Parmi les forêts, il est important de distinguer les forêts primaires (ou anciennes) des forêts récentes ou dégradées. Les forêts primaires sont le résultat de millions d’années d’évolution et d’interaction entre les espèces qui les habitent, dont l’homme. Lorsqu’une forêt primaire est détruite il n’est plus possible de la reconstituer, la richesse de sa biodiversité en est perdue à jamais. Il faut plusieurs millions d’années pour faire une forêt primaire.

Il est également nécessaire de distinguer les forêts véritables des plantations d’arbres en monoculture promues par les industriels de la pâte à papier ou de l’huile de palme.
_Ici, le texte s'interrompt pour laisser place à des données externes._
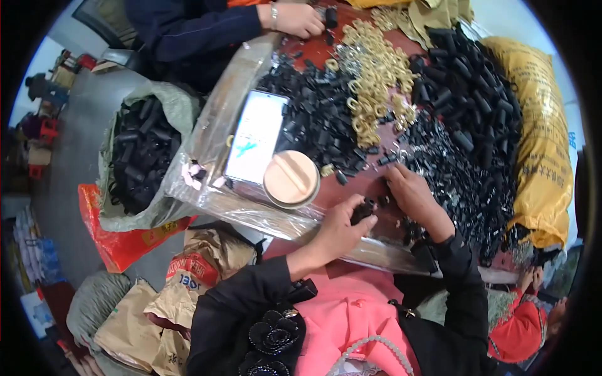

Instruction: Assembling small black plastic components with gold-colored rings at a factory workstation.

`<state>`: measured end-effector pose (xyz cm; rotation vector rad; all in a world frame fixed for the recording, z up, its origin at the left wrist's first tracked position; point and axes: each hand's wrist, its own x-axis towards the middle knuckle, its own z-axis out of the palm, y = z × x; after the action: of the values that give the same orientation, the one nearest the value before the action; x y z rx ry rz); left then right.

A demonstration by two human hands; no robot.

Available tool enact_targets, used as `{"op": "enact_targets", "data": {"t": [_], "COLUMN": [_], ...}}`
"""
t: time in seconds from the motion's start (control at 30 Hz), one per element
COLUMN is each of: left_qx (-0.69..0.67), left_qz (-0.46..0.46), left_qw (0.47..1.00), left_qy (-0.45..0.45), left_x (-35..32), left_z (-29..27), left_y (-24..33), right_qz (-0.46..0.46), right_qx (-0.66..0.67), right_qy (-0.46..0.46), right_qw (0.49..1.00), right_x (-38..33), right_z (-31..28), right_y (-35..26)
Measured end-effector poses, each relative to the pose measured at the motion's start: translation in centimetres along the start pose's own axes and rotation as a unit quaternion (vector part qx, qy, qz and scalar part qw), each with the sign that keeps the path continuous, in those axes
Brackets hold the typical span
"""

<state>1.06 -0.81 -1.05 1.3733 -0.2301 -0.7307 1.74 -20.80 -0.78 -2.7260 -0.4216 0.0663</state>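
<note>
My left hand [342, 227] grips a small black plastic part [362, 211] between thumb and fingers, just above the table's near edge. My right hand [412, 195] rests palm down on the reddish table [351, 191], its fingertips by small black pieces [384, 202] next to the held part. A heap of small black parts [467, 182] lies to the right of that hand. Black tube-shaped pieces [467, 88] pile up behind it. A mound of pale yellow rings [376, 69] sits in the middle of the table.
A phone [256, 136] with a lit screen and a round beige lid [291, 178] lie on clear plastic sheeting at left. More black parts [313, 119] lie beside them. A sack of black tubes [141, 156] stands on the floor. A yellow sack [542, 138] lies at right. Another person's hand [301, 19] works at the far side.
</note>
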Motion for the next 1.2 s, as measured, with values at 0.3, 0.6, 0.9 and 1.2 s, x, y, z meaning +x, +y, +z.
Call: {"op": "enact_targets", "data": {"t": [0.3,0.6,0.9,1.2], "left_qx": [-0.067,-0.09,-0.092,-0.088], "left_qz": [-0.035,-0.026,-0.03,-0.025], "left_qw": [0.996,0.994,0.994,0.995], "left_qy": [-0.049,-0.055,-0.056,-0.05], "left_x": [0.2,0.4,0.6,0.6], "left_z": [-0.8,-1.0,-1.0,-0.8], "left_y": [0.3,-0.1,0.0,0.0], "right_qz": [0.07,0.067,0.097,0.043], "right_qx": [-0.025,-0.02,-0.059,0.028], "right_qy": [0.019,0.021,-0.012,0.011], "right_qw": [0.997,0.997,0.993,0.999], "right_x": [-2.2,-2.8,-3.9,-1.8], "right_z": [-0.5,-1.3,-1.2,-1.2], "right_y": [0.6,1.1,1.4,1.3]}}
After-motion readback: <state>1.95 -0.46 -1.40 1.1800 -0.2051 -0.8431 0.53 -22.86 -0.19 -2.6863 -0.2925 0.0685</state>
Ces plantations s’étendent désormais sur des millions d’hectares à la surface du globe, asséchant les nappes phréatiques et dépossédant les communautés autochtones de leurs territoires, donc de leurs ressources. Ces plantations n’ont de forêt que le nom, en vérité elles sont une cause de déforestation parmi les autres, à l’instar des plantations industrielles de soja, de l’élevage extensif des bovins et des industries extractives.

A travers le monde, les passionnés de préservation forestière qui regardent ces questions au prisme des revendications autochtones se coordonnent grâce au réseau WRM.